Reducing the transmissibility of P. falciparum infections:
Primaquine: 0.25 mg/kg single dose to be given on 1st day of ACT or Q7T7 /Q7D7 /Q7C7 treatment
Primaquine should not be given to:
❖ Pregnant women
❖ Infants < 6 months of age and
❖ Lactating women up to 6 months
Treating uncomplicated P. faliparum malaria in special risk groups:
Infants less than 5kg body weight-
Treat infants weighing <5 kg with uncomplicated P. falciparum malaria with an ACT at the same mg/kg bw target dose as for children weighing 5 kg.
Patients co-infected with HIV-
people who have HIV/ AIDS and uncomplicated P falciparum malaria do not use artesunate + amodiaquine if they are also receiving efavirenz or zidovudine.
Non-immune travelers-
Treat travellers with uncomplicated P. falciparum malaria returning to nonendemic area with an ACT.

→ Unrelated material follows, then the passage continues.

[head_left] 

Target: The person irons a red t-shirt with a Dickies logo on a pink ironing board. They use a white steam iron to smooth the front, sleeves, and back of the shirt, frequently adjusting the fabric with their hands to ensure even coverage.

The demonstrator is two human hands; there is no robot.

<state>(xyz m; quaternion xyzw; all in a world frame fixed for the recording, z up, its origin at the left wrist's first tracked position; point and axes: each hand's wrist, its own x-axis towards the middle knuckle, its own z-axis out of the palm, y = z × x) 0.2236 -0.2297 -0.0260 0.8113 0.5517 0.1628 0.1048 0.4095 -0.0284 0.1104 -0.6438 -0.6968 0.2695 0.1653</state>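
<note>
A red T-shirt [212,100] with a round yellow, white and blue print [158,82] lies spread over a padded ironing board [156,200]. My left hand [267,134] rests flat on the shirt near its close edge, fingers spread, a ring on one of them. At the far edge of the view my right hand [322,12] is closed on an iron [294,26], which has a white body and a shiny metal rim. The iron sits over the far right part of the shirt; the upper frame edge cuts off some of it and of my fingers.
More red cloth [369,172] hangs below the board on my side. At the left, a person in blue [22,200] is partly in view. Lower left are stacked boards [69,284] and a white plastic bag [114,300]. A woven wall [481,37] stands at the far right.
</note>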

Uncomplicated hyperparasitaemia-
Persons with P. falciparum hyperparasitaemia ( 4 to 10 % ) are at increased risk of treatment failure, severe malaria and death. They should receive 1st dose of ACT and immediately admitted in the nearest hospital for close monitoring and treatment.
Special issues:
Plasmodium knowlesi: Human infections with the monkey malaria parasite P. knowlesi are being reported from the forested regions of South-East Asia. No P. knowlesi has been reported from Bangladesh.